• Data provided:
※

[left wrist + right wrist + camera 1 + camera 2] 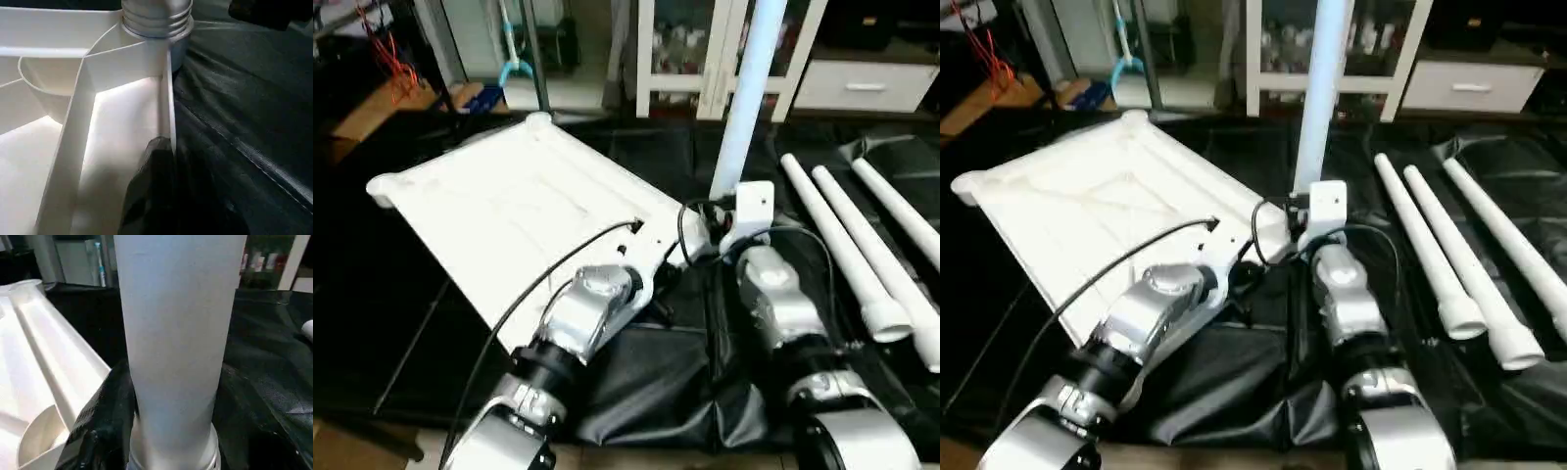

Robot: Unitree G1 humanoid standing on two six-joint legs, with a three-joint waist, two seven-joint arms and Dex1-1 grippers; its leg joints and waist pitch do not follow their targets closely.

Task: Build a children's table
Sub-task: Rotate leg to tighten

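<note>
I am seeing the table top (509, 211) lying ribbed side up on the black sheet (656, 382) at the left, with my left gripper (154, 161) sitting at its near right edge, jaws together and pinching the rim wall just short of the corner socket. Beside it at centre, one leg (744, 88) is standing upright in that socket, and my right gripper (115, 416) is standing with its jaws partly apart around the leg's lower end. At the right, three loose legs (862, 245) are lying side by side on the sheet, well apart from the top.
</note>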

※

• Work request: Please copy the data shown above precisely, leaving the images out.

• Task result:
[left wrist + right wrist + camera 1 + camera 2] 

Robot: Unitree G1 humanoid standing on two six-joint legs, with a three-joint waist, two seven-joint arms and Dex1-1 grippers; its leg joints and waist pitch do not follow their targets closely.

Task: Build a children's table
Sub-task: Rotate leg to tighten

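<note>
I am seeing the table top (509, 211) lying ribbed side up on the black sheet (656, 382) at the left, with my left gripper (154, 161) sitting at its near right edge, jaws together and pinching the rim wall just short of the corner socket. Beside it at centre, one leg (744, 88) is standing upright in that socket, and my right gripper (115, 416) is standing with its jaws partly apart around the leg's lower end. At the right, three loose legs (862, 245) are lying side by side on the sheet, well apart from the top.
</note>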

The output is now complete.